Directions: An exact reproduction of all the data is needed, with no images in it.
______________________________
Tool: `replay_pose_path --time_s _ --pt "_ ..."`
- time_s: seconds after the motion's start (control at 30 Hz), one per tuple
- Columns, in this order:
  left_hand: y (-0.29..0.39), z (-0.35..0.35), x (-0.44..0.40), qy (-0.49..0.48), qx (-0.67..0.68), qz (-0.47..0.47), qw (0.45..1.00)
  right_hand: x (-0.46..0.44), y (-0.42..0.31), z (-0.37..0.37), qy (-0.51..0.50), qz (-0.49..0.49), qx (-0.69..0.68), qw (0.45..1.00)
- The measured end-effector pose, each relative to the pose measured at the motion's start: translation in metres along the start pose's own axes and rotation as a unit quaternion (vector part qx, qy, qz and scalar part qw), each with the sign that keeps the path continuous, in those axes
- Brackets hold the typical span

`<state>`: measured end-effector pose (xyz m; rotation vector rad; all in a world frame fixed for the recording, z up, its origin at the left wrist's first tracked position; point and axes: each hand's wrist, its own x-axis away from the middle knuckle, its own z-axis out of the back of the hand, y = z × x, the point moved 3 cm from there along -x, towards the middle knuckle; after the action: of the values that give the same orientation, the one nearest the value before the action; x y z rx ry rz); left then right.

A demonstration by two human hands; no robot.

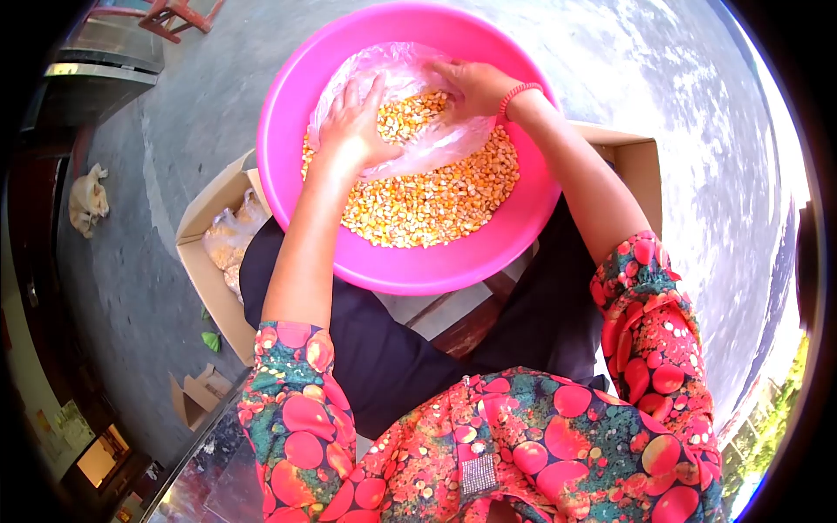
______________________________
Written solution:
Tool: `replay_pose_path --time_s _ --pt "_ ..."`
- time_s: seconds after the motion's start (control at 30 Hz), one per tuple
- Columns, in this order:
  left_hand: y (-0.29..0.39), z (-0.35..0.35), x (-0.44..0.40), qy (-0.49..0.48), qx (-0.67..0.68), qz (-0.47..0.47), qw (0.45..1.00)
  right_hand: x (-0.46..0.44), y (-0.42..0.31), z (-0.37..0.37), qy (-0.51..0.50), qz (-0.49..0.49), qx (-0.69..0.68), qw (0.45..1.00)
- The measured end-effector pose, each relative to the pose measured at the motion's start: translation in metres along the start pose's own axes and rotation as a unit quaternion (vector part qx, qy, qz and scalar part qw), each with the sign that keeps the path continuous, in those axes
- Brackets hold the typical span

`<state>`: measured end-effector pose (xyz m; rotation vector rad; all in a world frame fixed for the recording, z up, its origin at the left wrist's first tracked position; point and axes: each hand's wrist, its own x-axis away from the middle knuckle, its own z-axis out of the back of the hand, y = z × x, the point moved 3 cm from there along -x, towards the middle knuckle; after the action: of the values that give the same orientation, the one nearest the value before the action; x y z rx ry rz); left then right.

A demonstration by two human hands; no robot.

The output for this exercise is now complete.